--- TASK TO COMPLETE ---
For this task, copy the data that follows exactly, keeping every character.

--- GIVEN DATA ---
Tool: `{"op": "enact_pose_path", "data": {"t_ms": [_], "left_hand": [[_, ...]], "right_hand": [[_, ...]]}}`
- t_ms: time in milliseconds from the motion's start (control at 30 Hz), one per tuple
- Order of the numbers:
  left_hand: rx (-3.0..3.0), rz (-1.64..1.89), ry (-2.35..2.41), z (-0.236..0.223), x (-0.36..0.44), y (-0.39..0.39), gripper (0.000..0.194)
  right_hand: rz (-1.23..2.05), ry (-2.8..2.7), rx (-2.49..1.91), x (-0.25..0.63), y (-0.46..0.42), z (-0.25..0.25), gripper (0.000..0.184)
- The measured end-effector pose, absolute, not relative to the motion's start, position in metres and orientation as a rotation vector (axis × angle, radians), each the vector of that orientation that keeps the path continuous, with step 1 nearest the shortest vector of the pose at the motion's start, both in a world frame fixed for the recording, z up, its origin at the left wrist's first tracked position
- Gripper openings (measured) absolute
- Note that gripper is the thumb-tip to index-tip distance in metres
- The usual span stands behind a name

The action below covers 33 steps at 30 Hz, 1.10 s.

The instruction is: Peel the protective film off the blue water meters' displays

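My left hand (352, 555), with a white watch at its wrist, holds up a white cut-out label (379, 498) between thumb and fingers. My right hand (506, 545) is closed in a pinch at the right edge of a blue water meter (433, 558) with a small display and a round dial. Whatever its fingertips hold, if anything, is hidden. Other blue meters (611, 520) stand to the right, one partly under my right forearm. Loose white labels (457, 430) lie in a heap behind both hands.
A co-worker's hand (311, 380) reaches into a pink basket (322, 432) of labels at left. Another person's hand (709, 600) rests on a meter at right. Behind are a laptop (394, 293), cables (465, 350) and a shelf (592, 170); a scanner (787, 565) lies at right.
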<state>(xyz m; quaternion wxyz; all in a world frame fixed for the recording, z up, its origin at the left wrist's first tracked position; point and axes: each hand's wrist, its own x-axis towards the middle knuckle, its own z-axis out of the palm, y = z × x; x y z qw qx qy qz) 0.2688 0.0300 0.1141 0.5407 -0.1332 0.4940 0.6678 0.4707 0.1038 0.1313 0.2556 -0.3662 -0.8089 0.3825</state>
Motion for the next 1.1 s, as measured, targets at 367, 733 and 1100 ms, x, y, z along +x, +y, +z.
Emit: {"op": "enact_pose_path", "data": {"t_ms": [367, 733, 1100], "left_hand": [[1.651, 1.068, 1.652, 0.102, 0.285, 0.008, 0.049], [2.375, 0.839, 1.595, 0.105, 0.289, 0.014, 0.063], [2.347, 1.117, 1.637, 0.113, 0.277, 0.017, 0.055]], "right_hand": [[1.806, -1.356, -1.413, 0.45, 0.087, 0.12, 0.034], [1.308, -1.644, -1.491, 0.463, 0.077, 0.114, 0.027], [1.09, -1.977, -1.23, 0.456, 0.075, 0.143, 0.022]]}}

--- ANSWER BOX ---
Tool: `{"op": "enact_pose_path", "data": {"t_ms": [_], "left_hand": [[_, ...]], "right_hand": [[_, ...]]}}`
- t_ms: time in milliseconds from the motion's start (control at 30 Hz), one per tuple
- Order of the numbers:
  left_hand: rx (-3.0..3.0), rz (-1.64..1.89), ry (-2.35..2.41), z (-0.236..0.223), x (-0.36..0.44), y (-0.39..0.39), gripper (0.000..0.194)
  right_hand: rz (-1.23..2.05), ry (-2.8..2.7), rx (-2.49..1.91), x (-0.25..0.63), y (-0.46..0.42), z (-0.25..0.25), gripper (0.000..0.184)
- The measured end-effector pose, absolute, not relative to the motion's start, position in metres and orientation as a rotation vector (axis × angle, radians), each the vector of that orientation that keeps the path continuous, with step 1 nearest the shortest vector of the pose at the motion's start, both in a world frame fixed for the recording, z up, its origin at the left wrist's first tracked position
- Gripper openings (measured) absolute
- Note that gripper is the thumb-tip to index-tip distance in metres
- The usual span stands behind a name

The action below covers 33 steps at 30 Hz, 1.10 s.

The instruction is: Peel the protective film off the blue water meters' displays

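My left hand (352, 555), with a white watch at its wrist, holds up a white cut-out label (379, 498) between thumb and fingers. My right hand (506, 545) is closed in a pinch at the right edge of a blue water meter (433, 558) with a small display and a round dial. Whatever its fingertips hold, if anything, is hidden. Other blue meters (611, 520) stand to the right, one partly under my right forearm. Loose white labels (457, 430) lie in a heap behind both hands.
A co-worker's hand (311, 380) reaches into a pink basket (322, 432) of labels at left. Another person's hand (709, 600) rests on a meter at right. Behind are a laptop (394, 293), cables (465, 350) and a shelf (592, 170); a scanner (787, 565) lies at right.
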<state>(xyz m; quaternion wxyz; all in a world frame fixed for the recording, z up, its origin at the left wrist's first tracked position; point and axes: each hand's wrist, its own x-axis towards the middle knuckle, its own z-axis out of the palm, y = z × x; x y z qw qx qy qz) 0.2688 0.0300 0.1141 0.5407 -0.1332 0.4940 0.6678 0.4707 0.1038 0.1313 0.2556 -0.3662 -0.8089 0.3825</state>
Motion for the next 1.1 s, as measured, targets at 367, 733 and 1100 ms, x, y, z along +x, +y, +z.
Emit: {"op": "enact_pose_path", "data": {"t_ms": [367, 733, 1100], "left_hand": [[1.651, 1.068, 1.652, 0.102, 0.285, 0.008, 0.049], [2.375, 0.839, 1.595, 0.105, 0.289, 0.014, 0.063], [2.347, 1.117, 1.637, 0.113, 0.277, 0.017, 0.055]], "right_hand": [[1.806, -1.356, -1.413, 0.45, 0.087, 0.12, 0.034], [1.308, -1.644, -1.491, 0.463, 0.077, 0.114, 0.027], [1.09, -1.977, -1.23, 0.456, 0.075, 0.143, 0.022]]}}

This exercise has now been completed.